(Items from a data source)
········

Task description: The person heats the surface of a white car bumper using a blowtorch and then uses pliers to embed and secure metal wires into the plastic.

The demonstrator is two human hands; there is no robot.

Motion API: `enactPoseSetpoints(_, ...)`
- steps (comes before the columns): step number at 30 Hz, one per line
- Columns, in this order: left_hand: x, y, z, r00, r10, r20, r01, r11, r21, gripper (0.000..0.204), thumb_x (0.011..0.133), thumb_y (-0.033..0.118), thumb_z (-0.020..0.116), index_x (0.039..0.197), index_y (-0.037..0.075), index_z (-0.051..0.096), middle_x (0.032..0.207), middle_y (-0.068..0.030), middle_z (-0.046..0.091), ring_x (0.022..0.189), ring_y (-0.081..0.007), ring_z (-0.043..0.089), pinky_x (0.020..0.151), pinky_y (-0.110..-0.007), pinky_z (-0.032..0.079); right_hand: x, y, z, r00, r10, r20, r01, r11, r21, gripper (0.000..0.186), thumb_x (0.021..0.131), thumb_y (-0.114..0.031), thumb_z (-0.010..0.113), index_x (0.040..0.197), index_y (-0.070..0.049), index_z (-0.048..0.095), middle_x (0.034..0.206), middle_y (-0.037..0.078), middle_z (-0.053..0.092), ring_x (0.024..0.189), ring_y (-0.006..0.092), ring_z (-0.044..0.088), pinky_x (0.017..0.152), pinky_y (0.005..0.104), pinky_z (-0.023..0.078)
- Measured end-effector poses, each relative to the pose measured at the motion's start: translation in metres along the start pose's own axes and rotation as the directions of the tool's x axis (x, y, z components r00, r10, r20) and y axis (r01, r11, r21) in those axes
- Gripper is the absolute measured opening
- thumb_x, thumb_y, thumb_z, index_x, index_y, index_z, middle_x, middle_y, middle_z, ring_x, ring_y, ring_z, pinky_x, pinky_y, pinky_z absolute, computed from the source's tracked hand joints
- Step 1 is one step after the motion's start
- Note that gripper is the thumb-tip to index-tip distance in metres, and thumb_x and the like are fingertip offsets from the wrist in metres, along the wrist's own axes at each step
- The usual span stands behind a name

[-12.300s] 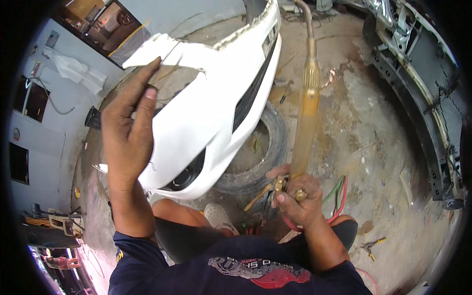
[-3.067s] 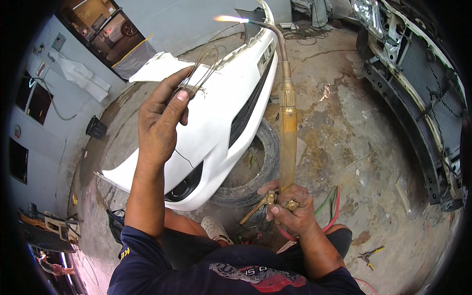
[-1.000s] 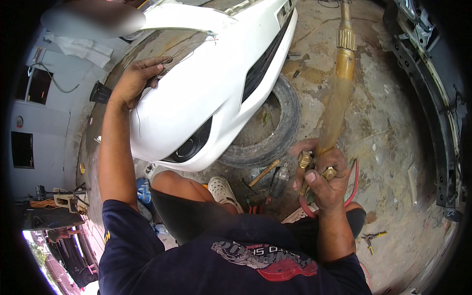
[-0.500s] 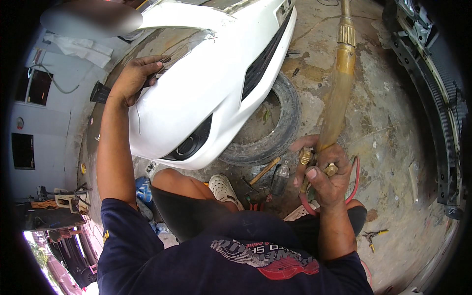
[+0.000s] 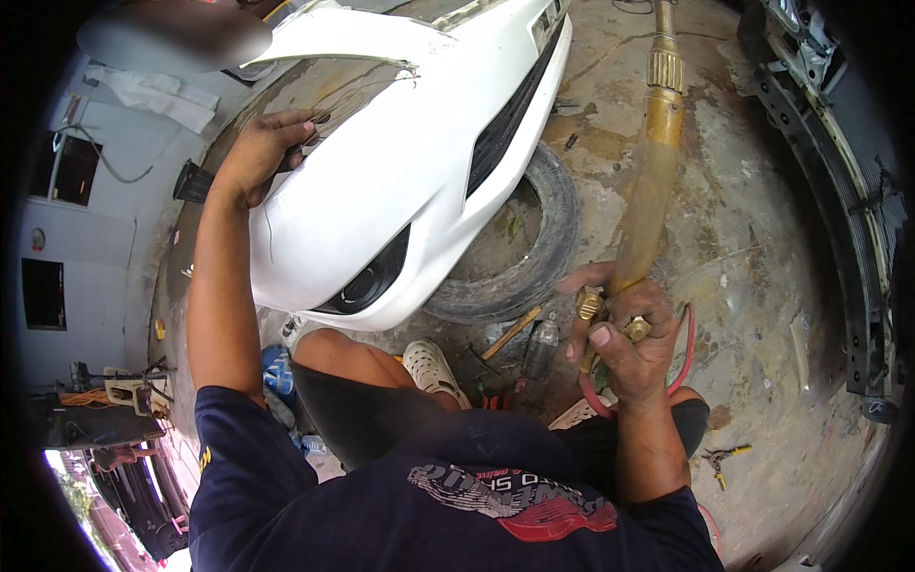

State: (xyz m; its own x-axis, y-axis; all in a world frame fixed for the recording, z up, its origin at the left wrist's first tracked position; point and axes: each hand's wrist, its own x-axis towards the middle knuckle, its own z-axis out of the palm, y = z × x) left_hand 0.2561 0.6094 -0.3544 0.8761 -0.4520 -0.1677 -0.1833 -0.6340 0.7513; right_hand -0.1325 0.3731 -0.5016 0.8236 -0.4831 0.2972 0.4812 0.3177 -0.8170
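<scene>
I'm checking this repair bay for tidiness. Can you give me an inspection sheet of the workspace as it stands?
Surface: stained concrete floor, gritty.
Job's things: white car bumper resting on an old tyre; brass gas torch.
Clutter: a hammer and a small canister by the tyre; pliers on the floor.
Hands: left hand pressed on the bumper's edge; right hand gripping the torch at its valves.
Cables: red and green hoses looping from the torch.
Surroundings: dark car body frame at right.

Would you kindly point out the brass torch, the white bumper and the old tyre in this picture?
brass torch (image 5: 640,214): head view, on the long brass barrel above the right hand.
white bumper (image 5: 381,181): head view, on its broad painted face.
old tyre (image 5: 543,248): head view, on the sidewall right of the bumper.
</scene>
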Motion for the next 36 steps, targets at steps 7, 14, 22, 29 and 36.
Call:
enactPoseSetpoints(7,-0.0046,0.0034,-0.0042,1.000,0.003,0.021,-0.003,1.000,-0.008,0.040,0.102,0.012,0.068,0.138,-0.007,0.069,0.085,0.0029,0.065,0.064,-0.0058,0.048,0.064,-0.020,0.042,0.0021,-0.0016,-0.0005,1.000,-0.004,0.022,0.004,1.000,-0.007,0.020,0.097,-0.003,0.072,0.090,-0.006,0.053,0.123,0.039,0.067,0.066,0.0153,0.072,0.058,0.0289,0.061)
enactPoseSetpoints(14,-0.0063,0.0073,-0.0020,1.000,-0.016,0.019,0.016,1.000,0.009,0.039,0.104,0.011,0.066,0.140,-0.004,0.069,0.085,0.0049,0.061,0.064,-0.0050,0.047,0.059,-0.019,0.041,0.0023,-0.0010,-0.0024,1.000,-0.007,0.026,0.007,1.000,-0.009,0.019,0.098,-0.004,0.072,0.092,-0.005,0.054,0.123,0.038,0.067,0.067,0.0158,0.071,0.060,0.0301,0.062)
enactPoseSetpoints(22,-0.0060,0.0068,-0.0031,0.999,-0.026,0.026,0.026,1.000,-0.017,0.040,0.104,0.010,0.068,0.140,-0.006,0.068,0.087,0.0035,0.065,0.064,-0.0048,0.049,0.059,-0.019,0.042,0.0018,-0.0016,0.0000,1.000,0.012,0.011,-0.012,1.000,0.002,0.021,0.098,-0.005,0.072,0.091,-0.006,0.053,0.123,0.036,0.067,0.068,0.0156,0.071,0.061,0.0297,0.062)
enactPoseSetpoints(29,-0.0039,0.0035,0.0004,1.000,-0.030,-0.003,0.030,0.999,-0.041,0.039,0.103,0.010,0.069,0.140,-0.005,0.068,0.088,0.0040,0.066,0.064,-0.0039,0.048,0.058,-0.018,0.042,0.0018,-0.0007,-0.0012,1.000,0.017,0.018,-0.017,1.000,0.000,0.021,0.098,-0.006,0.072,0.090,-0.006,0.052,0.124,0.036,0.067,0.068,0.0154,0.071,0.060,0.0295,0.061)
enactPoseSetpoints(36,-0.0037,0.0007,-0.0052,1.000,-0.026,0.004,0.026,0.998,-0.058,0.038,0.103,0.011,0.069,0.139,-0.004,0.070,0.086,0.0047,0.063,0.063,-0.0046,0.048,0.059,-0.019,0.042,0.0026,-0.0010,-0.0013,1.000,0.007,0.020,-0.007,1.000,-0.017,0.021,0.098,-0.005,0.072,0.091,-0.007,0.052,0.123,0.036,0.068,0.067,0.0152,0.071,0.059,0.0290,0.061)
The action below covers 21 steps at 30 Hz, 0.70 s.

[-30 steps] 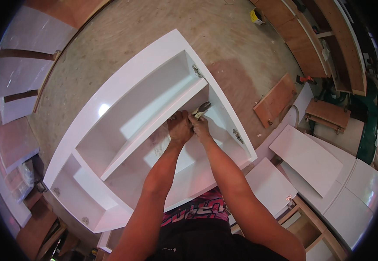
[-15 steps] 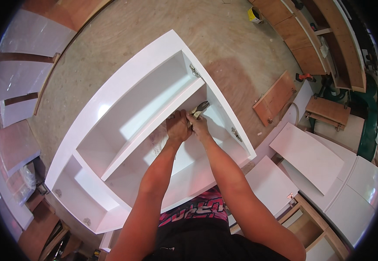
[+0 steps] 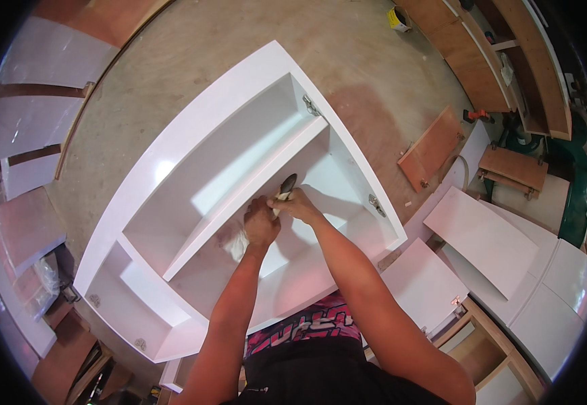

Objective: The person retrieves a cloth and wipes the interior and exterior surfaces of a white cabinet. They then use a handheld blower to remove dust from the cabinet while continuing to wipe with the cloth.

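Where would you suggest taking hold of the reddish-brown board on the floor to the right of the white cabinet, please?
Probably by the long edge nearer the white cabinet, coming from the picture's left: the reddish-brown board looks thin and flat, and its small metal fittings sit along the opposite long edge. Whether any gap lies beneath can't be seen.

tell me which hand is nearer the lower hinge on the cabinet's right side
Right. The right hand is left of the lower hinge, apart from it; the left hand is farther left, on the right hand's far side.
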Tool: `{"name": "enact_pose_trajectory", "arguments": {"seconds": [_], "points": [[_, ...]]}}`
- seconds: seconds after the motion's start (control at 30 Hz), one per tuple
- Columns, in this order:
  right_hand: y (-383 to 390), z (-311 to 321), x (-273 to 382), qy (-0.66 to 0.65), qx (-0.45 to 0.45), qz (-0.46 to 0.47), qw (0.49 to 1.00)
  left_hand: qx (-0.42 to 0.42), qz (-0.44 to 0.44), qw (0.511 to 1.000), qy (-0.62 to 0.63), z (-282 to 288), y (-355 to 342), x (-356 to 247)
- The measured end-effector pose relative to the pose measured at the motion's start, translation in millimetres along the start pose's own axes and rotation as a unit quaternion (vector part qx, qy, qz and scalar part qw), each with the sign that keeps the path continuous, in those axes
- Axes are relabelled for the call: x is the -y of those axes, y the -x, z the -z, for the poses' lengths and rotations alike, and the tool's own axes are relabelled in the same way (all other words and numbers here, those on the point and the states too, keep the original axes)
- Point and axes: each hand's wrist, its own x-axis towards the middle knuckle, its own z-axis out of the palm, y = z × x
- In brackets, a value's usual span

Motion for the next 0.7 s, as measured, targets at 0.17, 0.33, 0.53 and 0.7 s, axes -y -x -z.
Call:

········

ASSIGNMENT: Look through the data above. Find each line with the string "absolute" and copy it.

COMPLETED TASK:
- Gripper is the absolute measured opening
- thumb_x, thumb_y, thumb_z, index_x, index_y, index_z, middle_x, middle_y, middle_z, ring_x, ring_y, ring_z, pinky_x, pinky_y, pinky_z absolute, computed from the source's tracked hand joints

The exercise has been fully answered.